In The Community of Advantage Robert Sugden rejects the various forms of ‘paternalism’—including LP—which have emerged by extending traditional welfare economics in the light of the results of BE. In the particular case of LP, that tradition has been extended with the use of a version of the informed (or rational) preference view of welfare. I have argued that while the logic of ‘paternalistic’ intervention in the context of ‘behavioural market failures’ or irrational preferences is prefigured in the views of J.S. Mill and John Harsanyi, there are convincing reasons why informed preference consequentialists should reject the agenda of LP, especially if like Harsanyi they endorse a form of rule-consequentialism. John Rawls’ original articulation of his contractarian theory of justice adopts a version of the informed preference view. Because contracting parties in his theory agree certain ‘paternalistic principles’ to protect themselves from their own potential irrationality, Rawls’ account appears to be a counter-example to Sugden’s claim that contractarians cannot be ‘paternalists’. Sugden’s claim must be understood to be restricted in scope to the sort of contractarian view he himself advances.
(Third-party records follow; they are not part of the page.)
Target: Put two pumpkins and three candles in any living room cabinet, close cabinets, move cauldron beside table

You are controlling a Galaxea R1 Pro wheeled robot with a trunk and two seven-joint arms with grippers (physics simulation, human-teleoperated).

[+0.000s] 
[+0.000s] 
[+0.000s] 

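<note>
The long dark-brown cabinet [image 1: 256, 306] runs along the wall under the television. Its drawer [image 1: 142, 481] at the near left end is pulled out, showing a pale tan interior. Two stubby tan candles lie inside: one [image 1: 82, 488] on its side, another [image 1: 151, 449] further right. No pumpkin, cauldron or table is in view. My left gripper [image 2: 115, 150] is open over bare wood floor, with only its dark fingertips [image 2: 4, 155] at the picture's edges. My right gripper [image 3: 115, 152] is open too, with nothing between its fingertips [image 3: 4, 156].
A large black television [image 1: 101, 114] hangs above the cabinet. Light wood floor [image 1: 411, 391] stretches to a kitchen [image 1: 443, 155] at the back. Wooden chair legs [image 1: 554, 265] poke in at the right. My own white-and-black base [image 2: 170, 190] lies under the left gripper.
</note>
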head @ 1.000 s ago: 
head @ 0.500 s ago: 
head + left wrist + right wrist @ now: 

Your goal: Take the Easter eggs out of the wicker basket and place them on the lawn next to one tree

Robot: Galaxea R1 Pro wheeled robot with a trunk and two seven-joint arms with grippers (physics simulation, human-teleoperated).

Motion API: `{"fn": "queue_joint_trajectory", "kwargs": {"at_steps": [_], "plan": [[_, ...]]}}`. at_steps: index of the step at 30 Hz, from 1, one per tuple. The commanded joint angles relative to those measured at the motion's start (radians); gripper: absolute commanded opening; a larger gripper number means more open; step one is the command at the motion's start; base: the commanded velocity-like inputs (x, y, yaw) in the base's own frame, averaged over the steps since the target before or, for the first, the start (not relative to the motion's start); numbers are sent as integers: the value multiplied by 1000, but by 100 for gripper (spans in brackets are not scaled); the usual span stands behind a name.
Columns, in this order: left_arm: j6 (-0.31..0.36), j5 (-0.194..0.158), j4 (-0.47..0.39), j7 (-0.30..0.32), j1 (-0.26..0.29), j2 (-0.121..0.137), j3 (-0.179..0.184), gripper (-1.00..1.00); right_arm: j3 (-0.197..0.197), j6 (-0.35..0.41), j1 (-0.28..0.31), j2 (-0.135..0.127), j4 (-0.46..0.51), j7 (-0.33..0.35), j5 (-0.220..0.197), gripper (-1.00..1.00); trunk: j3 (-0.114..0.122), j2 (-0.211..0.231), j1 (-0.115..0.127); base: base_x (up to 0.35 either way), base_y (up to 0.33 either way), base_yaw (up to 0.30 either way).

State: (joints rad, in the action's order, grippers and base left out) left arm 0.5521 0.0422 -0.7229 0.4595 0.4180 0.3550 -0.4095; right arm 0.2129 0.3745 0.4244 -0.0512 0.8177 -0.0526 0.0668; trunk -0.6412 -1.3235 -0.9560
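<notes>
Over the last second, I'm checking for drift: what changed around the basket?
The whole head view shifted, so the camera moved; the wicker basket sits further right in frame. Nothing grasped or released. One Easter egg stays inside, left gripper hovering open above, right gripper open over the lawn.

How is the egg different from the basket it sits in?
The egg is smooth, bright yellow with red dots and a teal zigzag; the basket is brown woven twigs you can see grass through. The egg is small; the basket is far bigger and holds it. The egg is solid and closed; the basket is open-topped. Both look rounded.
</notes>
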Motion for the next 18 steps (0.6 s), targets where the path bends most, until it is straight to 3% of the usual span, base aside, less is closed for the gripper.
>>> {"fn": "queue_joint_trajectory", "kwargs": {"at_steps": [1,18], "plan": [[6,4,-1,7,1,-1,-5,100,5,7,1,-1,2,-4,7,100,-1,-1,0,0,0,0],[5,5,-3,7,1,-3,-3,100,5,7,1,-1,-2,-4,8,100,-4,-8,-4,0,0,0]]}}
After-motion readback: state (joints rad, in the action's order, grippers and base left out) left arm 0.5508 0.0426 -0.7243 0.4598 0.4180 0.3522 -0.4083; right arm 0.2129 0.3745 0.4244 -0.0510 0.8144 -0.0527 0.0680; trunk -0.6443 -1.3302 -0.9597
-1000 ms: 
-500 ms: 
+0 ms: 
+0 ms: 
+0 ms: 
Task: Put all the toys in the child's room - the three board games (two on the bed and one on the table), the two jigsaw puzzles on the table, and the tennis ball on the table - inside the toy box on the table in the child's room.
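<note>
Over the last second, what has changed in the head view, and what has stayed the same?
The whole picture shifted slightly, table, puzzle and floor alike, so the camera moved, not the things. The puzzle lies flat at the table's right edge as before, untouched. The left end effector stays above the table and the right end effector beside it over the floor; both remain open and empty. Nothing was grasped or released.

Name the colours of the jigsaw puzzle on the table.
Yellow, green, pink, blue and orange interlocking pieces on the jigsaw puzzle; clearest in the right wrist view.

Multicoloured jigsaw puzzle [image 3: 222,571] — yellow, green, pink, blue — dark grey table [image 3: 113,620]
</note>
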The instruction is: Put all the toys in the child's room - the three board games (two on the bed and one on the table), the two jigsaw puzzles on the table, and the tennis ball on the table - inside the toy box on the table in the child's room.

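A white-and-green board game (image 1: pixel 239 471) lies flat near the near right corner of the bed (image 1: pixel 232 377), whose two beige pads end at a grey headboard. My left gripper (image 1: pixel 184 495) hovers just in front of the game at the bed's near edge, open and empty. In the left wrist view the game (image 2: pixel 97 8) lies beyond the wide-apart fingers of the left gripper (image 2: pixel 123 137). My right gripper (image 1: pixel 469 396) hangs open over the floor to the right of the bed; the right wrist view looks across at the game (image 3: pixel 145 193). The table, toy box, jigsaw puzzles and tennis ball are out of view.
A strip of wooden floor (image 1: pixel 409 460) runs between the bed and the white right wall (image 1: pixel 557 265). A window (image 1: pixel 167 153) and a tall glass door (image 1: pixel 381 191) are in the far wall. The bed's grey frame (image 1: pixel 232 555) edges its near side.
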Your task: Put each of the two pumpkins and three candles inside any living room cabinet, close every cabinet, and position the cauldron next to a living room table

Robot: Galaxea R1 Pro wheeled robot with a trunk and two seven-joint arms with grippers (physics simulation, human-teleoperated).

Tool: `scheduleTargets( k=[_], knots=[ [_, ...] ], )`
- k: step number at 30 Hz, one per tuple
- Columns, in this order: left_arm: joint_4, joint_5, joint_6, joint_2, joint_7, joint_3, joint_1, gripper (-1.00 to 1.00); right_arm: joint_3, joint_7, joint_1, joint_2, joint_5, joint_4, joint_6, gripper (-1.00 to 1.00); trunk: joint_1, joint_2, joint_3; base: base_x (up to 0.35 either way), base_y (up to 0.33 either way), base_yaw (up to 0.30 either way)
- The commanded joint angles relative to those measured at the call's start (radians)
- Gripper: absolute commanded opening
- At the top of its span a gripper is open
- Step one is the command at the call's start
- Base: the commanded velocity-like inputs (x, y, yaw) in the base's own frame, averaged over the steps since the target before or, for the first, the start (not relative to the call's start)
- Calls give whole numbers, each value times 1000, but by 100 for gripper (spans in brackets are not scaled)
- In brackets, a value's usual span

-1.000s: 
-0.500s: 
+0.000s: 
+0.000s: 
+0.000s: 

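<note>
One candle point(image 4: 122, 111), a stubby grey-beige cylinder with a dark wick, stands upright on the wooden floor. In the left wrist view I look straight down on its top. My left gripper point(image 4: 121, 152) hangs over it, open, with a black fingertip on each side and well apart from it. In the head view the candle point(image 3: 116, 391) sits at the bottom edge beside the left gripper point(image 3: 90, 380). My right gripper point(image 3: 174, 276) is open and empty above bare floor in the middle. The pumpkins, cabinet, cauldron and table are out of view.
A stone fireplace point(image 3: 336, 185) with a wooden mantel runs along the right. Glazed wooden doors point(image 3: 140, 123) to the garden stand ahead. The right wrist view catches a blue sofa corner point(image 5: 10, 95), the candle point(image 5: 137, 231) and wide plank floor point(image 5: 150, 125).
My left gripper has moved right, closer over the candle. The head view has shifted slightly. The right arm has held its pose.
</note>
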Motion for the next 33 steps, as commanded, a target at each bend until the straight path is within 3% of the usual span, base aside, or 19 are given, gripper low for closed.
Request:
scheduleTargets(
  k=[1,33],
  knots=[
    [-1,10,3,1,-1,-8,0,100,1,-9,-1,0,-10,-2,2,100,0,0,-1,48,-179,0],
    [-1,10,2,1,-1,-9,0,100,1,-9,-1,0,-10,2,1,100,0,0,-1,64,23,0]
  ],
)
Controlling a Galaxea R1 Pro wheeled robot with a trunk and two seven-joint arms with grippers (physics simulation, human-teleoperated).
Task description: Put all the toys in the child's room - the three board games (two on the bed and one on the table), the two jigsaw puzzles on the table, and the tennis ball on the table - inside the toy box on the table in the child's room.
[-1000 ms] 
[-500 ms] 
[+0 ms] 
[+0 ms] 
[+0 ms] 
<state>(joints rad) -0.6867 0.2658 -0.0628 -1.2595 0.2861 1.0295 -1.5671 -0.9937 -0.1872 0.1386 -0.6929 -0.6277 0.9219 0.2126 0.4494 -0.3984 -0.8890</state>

Indeed, ‘anti-paternalist’ contractarians may well, for this reason, favour Sugden’s position to Rawls’. Rawls’ discussions of rationality, market efficiency and failure in A Theory of Justice are based on orthodox welfare economics and may need to be updated in the light of the findings of BE. While Rawls’ views, notably on psychological stability and the strains of commitment converge with Sugden’s and shape some of the argument of The Community of Advantage, to the degree that it can be argued that parties in the original position take a ‘view from nowhere’, Rawls’ and Sugden’s contractarian views are quite different. While contractarians in the Rawlsian tradition might be attracted by LP, Sugden’s position offers a well-articulated ‘anti-paternalist’ contractarian alternative. Nonetheless, since ‘anti-paternalist’ consequentialists also have good reasons to reject the agenda of LP, Sugden’s is not the only alternative to LP which liberals might explore.